* **Work required**
For the entries that follow, count the lines containing the string "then" and write only the number.

* **Supplied information**
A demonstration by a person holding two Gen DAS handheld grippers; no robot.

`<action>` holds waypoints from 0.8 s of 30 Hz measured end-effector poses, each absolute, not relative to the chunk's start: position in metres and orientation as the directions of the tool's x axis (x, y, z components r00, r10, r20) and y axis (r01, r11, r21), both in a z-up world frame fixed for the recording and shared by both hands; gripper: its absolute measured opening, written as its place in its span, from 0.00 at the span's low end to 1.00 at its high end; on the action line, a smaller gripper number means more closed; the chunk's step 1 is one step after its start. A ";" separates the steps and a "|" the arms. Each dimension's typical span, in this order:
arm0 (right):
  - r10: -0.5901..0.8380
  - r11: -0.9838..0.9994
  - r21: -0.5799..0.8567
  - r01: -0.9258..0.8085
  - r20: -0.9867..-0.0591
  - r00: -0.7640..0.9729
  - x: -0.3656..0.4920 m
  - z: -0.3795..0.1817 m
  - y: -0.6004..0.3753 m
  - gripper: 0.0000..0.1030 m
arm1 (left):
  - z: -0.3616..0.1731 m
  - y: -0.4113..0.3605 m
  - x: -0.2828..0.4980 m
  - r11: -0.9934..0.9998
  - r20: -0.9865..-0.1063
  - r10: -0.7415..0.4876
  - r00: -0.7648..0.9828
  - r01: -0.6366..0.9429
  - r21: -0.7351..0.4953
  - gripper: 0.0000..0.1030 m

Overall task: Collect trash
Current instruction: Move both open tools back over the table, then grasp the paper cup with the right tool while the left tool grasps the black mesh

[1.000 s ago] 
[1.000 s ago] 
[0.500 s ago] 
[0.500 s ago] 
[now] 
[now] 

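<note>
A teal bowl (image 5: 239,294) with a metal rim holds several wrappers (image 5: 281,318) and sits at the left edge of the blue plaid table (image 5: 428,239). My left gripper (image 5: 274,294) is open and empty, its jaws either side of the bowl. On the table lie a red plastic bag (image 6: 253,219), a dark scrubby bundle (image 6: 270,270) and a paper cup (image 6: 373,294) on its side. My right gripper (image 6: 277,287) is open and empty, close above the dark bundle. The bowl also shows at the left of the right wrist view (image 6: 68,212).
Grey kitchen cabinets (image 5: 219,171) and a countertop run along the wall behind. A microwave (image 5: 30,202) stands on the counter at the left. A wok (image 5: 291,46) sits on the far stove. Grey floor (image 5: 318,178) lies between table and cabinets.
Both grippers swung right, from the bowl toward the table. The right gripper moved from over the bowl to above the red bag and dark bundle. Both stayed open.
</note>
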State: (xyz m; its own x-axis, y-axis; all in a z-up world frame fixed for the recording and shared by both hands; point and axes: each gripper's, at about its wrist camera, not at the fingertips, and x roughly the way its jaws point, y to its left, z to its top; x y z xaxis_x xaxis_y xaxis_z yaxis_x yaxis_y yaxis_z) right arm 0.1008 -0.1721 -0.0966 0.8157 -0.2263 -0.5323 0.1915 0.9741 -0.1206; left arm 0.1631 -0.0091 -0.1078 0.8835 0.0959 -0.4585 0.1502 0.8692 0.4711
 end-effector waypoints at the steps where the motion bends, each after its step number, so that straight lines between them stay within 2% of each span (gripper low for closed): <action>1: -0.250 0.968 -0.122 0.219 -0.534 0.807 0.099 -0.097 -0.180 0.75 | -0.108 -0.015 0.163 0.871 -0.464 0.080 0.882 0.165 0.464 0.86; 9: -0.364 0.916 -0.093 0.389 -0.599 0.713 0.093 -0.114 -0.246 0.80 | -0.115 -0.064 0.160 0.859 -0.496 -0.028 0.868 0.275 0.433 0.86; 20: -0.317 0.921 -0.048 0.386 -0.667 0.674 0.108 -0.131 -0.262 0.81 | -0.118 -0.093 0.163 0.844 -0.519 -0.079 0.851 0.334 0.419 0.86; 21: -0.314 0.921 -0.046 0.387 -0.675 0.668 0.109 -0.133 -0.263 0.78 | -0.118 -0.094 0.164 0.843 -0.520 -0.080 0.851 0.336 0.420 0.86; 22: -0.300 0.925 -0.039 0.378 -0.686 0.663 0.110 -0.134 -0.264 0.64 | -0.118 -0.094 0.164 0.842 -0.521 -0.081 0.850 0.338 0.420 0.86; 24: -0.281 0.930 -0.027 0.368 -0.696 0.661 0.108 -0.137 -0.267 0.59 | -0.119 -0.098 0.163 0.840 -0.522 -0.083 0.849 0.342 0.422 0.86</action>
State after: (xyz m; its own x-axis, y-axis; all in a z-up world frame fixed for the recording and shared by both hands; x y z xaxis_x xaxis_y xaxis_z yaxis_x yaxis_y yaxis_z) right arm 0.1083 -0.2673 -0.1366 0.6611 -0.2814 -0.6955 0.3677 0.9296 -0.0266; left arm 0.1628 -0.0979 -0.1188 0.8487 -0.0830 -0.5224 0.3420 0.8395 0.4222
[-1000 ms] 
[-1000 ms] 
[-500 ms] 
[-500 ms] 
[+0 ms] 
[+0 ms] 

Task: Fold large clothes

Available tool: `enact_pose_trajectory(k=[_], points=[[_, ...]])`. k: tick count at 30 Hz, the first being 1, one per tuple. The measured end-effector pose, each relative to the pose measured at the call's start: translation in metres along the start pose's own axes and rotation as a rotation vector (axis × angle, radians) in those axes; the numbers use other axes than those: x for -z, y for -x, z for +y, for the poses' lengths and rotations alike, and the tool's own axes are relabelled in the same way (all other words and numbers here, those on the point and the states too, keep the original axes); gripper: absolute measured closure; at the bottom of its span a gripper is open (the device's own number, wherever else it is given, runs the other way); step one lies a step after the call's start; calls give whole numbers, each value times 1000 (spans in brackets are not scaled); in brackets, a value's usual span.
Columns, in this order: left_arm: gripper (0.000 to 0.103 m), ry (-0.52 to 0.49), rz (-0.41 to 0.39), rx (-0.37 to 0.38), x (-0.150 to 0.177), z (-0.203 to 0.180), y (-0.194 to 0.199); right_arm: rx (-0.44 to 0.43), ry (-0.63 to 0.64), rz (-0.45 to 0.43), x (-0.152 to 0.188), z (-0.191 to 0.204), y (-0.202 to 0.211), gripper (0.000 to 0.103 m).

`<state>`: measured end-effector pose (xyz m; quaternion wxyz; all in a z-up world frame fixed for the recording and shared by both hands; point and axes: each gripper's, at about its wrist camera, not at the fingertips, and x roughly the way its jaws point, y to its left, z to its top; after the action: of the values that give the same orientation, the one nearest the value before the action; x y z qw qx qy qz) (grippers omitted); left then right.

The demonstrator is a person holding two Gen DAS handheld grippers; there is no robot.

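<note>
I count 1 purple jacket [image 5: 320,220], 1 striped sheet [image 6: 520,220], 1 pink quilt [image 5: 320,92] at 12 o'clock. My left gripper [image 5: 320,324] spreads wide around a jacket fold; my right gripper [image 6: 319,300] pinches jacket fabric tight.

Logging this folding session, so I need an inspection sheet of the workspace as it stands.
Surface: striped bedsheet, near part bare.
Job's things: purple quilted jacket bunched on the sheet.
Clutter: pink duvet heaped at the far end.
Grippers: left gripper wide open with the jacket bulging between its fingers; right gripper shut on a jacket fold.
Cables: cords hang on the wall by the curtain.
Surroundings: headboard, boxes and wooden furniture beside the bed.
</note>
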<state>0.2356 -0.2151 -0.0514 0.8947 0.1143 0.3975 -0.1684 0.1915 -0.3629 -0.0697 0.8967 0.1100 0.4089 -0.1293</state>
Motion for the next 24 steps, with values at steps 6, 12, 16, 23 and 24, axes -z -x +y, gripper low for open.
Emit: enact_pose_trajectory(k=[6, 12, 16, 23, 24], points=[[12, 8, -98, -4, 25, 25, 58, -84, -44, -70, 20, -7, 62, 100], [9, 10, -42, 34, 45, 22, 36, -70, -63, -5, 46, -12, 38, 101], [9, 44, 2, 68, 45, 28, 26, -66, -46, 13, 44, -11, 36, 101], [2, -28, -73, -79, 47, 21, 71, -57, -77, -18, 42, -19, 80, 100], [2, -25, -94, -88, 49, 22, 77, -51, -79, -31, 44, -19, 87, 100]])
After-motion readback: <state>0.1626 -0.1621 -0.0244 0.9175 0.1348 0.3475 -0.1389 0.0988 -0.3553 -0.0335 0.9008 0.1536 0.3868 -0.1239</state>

* **Result of the exercise**
2